**Information shown**:
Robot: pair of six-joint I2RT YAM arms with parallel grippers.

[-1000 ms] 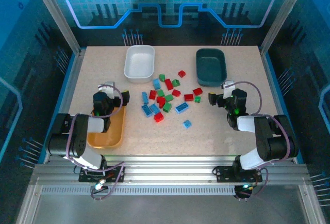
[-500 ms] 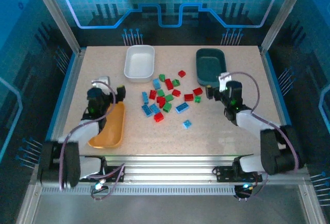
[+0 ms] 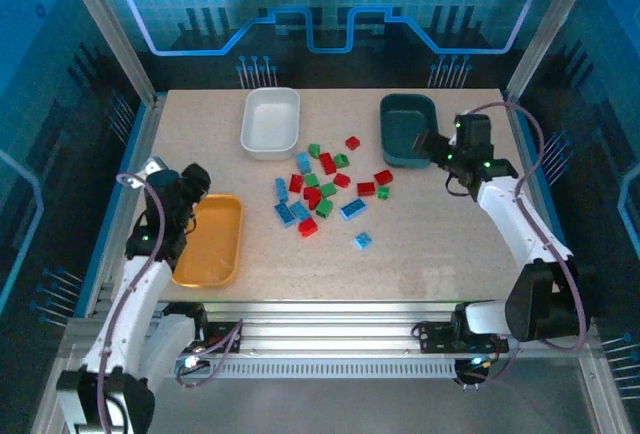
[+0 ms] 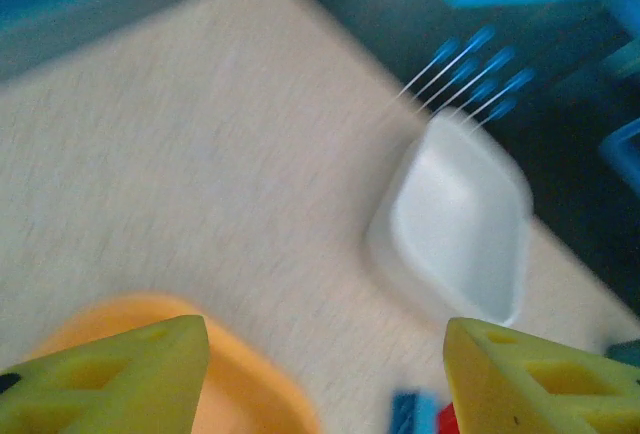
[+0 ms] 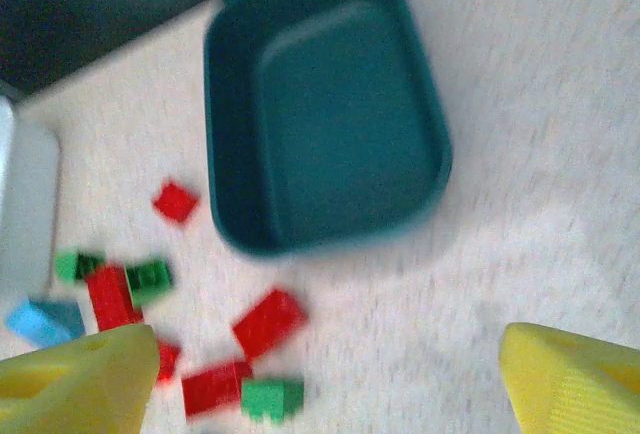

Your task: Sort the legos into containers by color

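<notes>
Red, green and light blue legos [image 3: 322, 189] lie scattered mid-table. The white container [image 3: 270, 121] stands at the back left, the dark teal one [image 3: 409, 129] at the back right, and the orange-yellow one [image 3: 210, 239] at the front left. My left gripper [image 3: 193, 178] hovers by the orange container's far left corner. It is open and empty in the left wrist view [image 4: 325, 379], facing the white container [image 4: 460, 224]. My right gripper [image 3: 428, 145] hangs at the teal container's right side. It is open and empty [image 5: 325, 384] above bare table near red legos [image 5: 268, 322].
The table [image 3: 440, 244] is walled by metal frame posts on both sides and a blue backdrop. A lone light blue brick [image 3: 362, 241] lies apart, in front of the pile. The orange container's rim [image 4: 230, 384] shows under my left fingers.
Both arms have swung up and outward. The left gripper went left off the orange container; the right moved back toward the teal one. Both sets of jaws narrowed slightly. No lego has moved.
</notes>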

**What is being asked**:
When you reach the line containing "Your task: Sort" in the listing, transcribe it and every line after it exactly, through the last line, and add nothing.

**Response to the exercise**:
Your task: Sort the legos into containers by color

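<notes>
Red, green and light blue legos [image 3: 322, 189] lie scattered mid-table. The white container [image 3: 270, 121] stands at the back left, the dark teal one [image 3: 409, 129] at the back right, and the orange-yellow one [image 3: 210, 239] at the front left. My left gripper [image 3: 193, 178] hovers by the orange container's far left corner. It is open and empty in the left wrist view [image 4: 325, 379], facing the white container [image 4: 460, 224]. My right gripper [image 3: 428, 145] hangs at the teal container's right side. It is open and empty [image 5: 325, 384] above bare table near red legos [image 5: 268, 322].
The table [image 3: 440, 244] is walled by metal frame posts on both sides and a blue backdrop. A lone light blue brick [image 3: 362, 241] lies apart, in front of the pile. The orange container's rim [image 4: 230, 384] shows under my left fingers.
Both arms have swung up and outward. The left gripper went left off the orange container; the right moved back toward the teal one. Both sets of jaws narrowed slightly. No lego has moved.
</notes>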

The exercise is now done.